» INFORMATION SUPPLIED
========================================

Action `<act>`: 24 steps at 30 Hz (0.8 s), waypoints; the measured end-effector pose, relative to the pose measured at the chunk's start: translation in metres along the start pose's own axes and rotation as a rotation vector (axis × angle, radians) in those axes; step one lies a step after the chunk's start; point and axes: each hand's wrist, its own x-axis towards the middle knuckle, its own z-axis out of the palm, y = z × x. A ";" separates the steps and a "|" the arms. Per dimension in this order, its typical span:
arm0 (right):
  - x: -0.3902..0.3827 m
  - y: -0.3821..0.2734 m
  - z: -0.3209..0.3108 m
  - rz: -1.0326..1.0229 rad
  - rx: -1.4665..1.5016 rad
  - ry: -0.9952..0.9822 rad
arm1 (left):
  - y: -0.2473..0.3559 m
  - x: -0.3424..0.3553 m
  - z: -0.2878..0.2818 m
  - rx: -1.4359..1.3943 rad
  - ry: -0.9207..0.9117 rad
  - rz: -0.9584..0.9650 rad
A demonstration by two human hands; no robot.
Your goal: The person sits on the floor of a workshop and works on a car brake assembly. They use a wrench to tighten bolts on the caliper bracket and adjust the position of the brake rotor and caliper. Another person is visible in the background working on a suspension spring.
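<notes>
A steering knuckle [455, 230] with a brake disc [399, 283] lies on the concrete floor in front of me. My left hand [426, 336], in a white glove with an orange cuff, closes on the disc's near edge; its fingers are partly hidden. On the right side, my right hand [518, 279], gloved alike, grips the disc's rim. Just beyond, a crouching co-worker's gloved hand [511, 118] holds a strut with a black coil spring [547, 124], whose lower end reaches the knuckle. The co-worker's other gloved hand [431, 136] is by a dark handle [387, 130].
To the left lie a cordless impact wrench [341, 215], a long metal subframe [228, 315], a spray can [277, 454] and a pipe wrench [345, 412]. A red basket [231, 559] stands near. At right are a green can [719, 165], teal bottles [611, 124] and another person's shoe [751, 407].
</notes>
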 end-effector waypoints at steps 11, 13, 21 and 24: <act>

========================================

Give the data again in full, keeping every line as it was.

Action `<act>`: 24 steps at 30 Hz (0.8 s), waypoints; the measured end-effector pose, relative to the pose measured at the chunk's start: translation in metres along the start pose's own axes and rotation as a rotation vector (axis × angle, radians) in those axes; step one lies a step after the chunk's start; point and axes: each hand's wrist, its own x-axis towards the middle knuckle, its own z-axis out of the palm, y = z × x. A ";" separates the steps and a "|" the arms. Per dimension in this order, its typical span:
arm0 (right):
  - x: -0.3902..0.3827 m
  - y: -0.3821..0.2734 m
  - z: -0.3209..0.3108 m
  - rz: -1.0326..1.0229 rad
  - rx: -1.4665..1.5016 rad
  - ry: -0.9952..0.9822 rad
arm1 (left):
  - y: -0.2473..0.3559 m
  - x: -0.3424..0.3553 m
  - z: -0.2878..0.2818 m
  - rx: -1.4359..1.3943 rad
  - ry: -0.9207..0.9117 rad
  - rz: -0.9584..0.9650 rad
A demonstration by two human hands; no robot.
Your goal: The person sits on the floor of a workshop and works on a car brake assembly. They use a wrench to tighten bolts on the caliper bracket and adjust the position of the brake rotor and caliper. Another person is visible in the background working on a suspension spring.
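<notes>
A steering knuckle [455, 230] with a brake disc [399, 283] lies on the concrete floor in front of me. My left hand [426, 336], in a white glove with an orange cuff, closes on the disc's near edge; its fingers are partly hidden. On the right side, my right hand [518, 279], gloved alike, grips the disc's rim. Just beyond, a crouching co-worker's gloved hand [511, 118] holds a strut with a black coil spring [547, 124], whose lower end reaches the knuckle. The co-worker's other gloved hand [431, 136] is by a dark handle [387, 130].
To the left lie a cordless impact wrench [341, 215], a long metal subframe [228, 315], a spray can [277, 454] and a pipe wrench [345, 412]. A red basket [231, 559] stands near. At right are a green can [719, 165], teal bottles [611, 124] and another person's shoe [751, 407].
</notes>
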 end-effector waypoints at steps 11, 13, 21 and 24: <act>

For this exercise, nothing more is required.